In April 2015, the FASB issued ASU 2015-03, Simplifying the Presentation of Debt Issuance Costs. To simplify presentation of debt issuance costs, this new guidance requires that debt issuance costs related to a recognized debt liability be presented in the balance sheet as a direct deduction from the carrying amount of that debt liability, consistent with debt discounts. This guidance will become effective for financial statements issued for fiscal years beginning after December 15, 2015 and interim periods within those fiscal years. The Company has determined the potential impacts of the new standard on its existing debt issuance costs are not material.

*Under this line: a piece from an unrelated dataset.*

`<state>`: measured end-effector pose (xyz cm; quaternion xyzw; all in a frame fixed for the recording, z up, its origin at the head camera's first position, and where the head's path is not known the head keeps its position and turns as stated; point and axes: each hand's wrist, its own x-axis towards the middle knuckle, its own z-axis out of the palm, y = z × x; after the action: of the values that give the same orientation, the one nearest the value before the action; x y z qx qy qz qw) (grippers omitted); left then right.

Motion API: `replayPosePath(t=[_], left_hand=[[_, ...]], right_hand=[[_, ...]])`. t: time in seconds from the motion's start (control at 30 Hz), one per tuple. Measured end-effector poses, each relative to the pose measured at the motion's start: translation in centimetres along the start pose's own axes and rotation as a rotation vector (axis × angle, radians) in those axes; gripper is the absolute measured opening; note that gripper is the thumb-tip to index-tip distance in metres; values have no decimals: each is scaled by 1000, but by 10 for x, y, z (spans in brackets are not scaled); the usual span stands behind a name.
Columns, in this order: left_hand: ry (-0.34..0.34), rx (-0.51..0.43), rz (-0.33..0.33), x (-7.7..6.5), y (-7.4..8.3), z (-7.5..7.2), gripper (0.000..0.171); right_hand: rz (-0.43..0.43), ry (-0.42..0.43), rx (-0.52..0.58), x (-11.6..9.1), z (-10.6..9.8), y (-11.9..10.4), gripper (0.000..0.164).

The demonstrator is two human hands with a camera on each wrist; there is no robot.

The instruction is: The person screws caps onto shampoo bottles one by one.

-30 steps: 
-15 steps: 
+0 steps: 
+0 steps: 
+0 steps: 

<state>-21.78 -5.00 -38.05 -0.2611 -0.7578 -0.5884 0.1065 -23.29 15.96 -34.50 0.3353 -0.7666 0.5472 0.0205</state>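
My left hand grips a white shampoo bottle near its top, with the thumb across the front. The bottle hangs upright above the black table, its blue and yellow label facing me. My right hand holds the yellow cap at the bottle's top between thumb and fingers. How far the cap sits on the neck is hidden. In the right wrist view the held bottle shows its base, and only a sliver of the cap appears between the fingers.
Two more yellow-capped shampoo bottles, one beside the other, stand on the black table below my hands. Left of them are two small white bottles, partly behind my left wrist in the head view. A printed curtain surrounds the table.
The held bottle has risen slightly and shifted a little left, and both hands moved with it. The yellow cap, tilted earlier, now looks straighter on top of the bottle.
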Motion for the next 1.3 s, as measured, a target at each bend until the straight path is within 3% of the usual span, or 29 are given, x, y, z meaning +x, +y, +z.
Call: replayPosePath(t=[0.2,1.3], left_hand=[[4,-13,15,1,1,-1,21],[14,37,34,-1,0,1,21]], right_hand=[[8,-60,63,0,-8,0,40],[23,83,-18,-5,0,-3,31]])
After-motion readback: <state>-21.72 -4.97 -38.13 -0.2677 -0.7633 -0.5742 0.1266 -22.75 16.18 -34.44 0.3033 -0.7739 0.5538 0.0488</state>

In September 2015, the FASB issued Update 2015-16, which requires that an acquirer recognize adjustments to provisional amounts that are identified during the measurement period in the reporting period in which the adjustment amounts are determined. The acquirer must record, in the same period’s financial statements, the effect on earnings of changes in depreciation, amortization, or other income effects, if any, as a result of the change to the provisional amounts, calculated as if the accounting had been completed at the acquisition date. Update 2015-16 further requires an entity to present separately on the face of the income statement or disclose in the notes, the portion of the amount recorded in current-period earnings by line item that would have been recorded in previous reporting periods if the adjustment to the provisional amounts had been recognized as of the acquisition date. The standard is effective for fiscal years, and interim periods within those years, beginning after December 15, 2015, with early adoption permitted. We
48
have elected early adoption of this standard in fiscal 2015.

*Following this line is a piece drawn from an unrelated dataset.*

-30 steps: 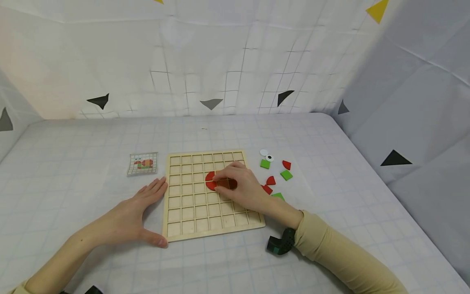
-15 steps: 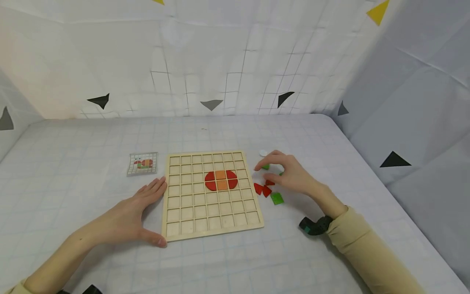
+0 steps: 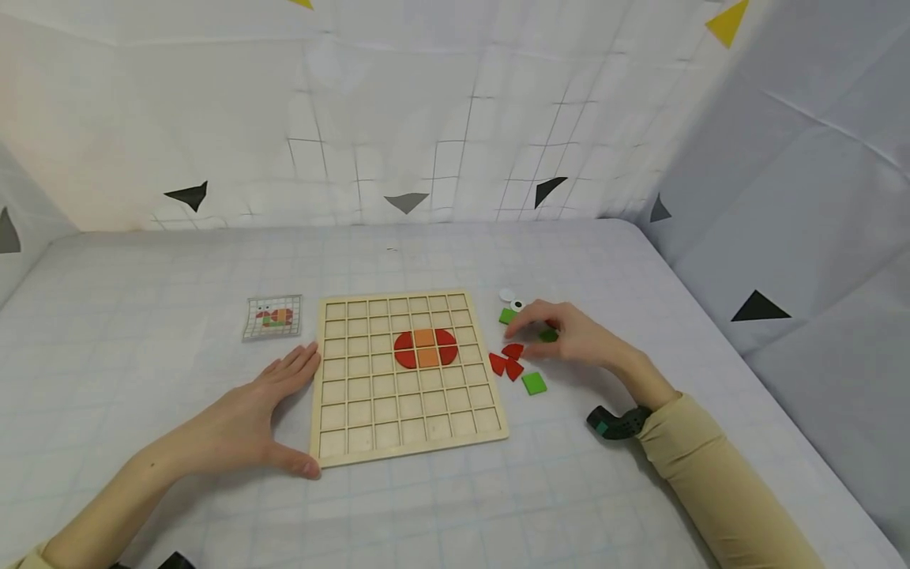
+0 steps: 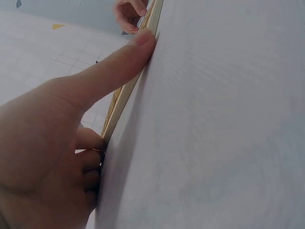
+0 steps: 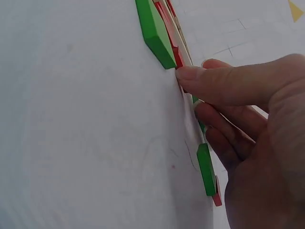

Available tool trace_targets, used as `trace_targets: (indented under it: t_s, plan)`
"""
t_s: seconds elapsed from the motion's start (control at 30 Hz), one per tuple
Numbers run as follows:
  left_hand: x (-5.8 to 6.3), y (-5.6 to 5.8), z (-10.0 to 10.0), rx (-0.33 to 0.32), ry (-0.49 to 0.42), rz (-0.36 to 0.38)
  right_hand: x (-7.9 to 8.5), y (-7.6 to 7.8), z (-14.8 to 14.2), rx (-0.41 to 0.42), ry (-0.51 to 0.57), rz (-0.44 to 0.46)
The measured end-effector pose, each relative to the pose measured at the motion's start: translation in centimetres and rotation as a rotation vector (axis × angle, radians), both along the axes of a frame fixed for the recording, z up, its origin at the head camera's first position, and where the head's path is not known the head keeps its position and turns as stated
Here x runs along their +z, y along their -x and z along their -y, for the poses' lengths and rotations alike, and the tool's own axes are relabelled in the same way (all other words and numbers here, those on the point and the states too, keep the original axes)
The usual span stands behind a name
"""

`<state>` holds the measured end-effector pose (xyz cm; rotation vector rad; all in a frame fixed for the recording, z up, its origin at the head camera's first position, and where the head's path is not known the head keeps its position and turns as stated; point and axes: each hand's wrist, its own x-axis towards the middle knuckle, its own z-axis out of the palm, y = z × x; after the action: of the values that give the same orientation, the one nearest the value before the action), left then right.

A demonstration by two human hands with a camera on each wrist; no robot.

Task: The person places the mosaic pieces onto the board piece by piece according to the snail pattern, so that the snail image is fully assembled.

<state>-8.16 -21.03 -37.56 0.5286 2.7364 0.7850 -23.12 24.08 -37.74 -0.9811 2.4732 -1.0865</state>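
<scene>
Left hand (image 3: 245, 423) rests spread against the board (image 3: 410, 407); right hand (image 3: 584, 340), partly spread, hangs beside 3 red pieces (image 3: 514, 369).

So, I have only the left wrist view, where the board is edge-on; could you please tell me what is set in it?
Observer: In the board, two orange squares sit between two pairs of red pieces, forming one rounded shape.
Operator: Thank you. Could you also say what lies just off its right edge?
Observer: At least three loose red pieces lie there, close to the thumb of the right hand.
Operator: Much appreciated. And is there anything on the other side, beyond the left hand?
Observer: Yes, a small gridded card with a coloured picture on it.
</scene>
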Motion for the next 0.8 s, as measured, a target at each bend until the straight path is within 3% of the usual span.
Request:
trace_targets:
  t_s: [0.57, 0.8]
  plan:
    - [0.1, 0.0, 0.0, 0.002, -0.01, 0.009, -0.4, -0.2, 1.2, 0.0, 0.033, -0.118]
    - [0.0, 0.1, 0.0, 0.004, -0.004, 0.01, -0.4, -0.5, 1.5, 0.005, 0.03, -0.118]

In November 2015, the FASB issued ASU 2015-17, Balance Sheet Classification of Deferred Taxes to simplify the presentation of deferred income taxes. The amendments in this update require that deferred tax liabilities and assets be classified as noncurrent in a classified statement of financial position. The Company has elected to early adopt ASU 2015-17 as of January 1, 2016 and retrospectively applied ASU 2015-17 to all periods presented. As of January 2, 2015 the Company reclassified $3.1 million of deferred tax liabilities from "Other current liabilities" to "Other non-current assets" on the Consolidated Balance Sheets.
In February 2016, the FASB issued ASU No. 2016-02, “Leases” (topic 842). The FASB issued this update to increase transparency and comparability among organizations by recognizing lease assets and lease liabilities on the balance sheet and disclosing key information about leasing arrangements. The updated guidance is effective for annual periods beginning after December 15, 2018, including interim periods within those fiscal years. Early adoption of the update is permitted. The Company is evaluating the impact of the adoption of this update on our consolidated financial statements and related disclosures.
A variety of proposed or otherwise potential accounting standards are currently being studied by standard-setting organizations and certain regulatory agencies. Because of the tentative and preliminary nature of such proposed standards, we have not yet determined the effect, if any, that the implementation of such proposed standards would have on our consolidated financial statements.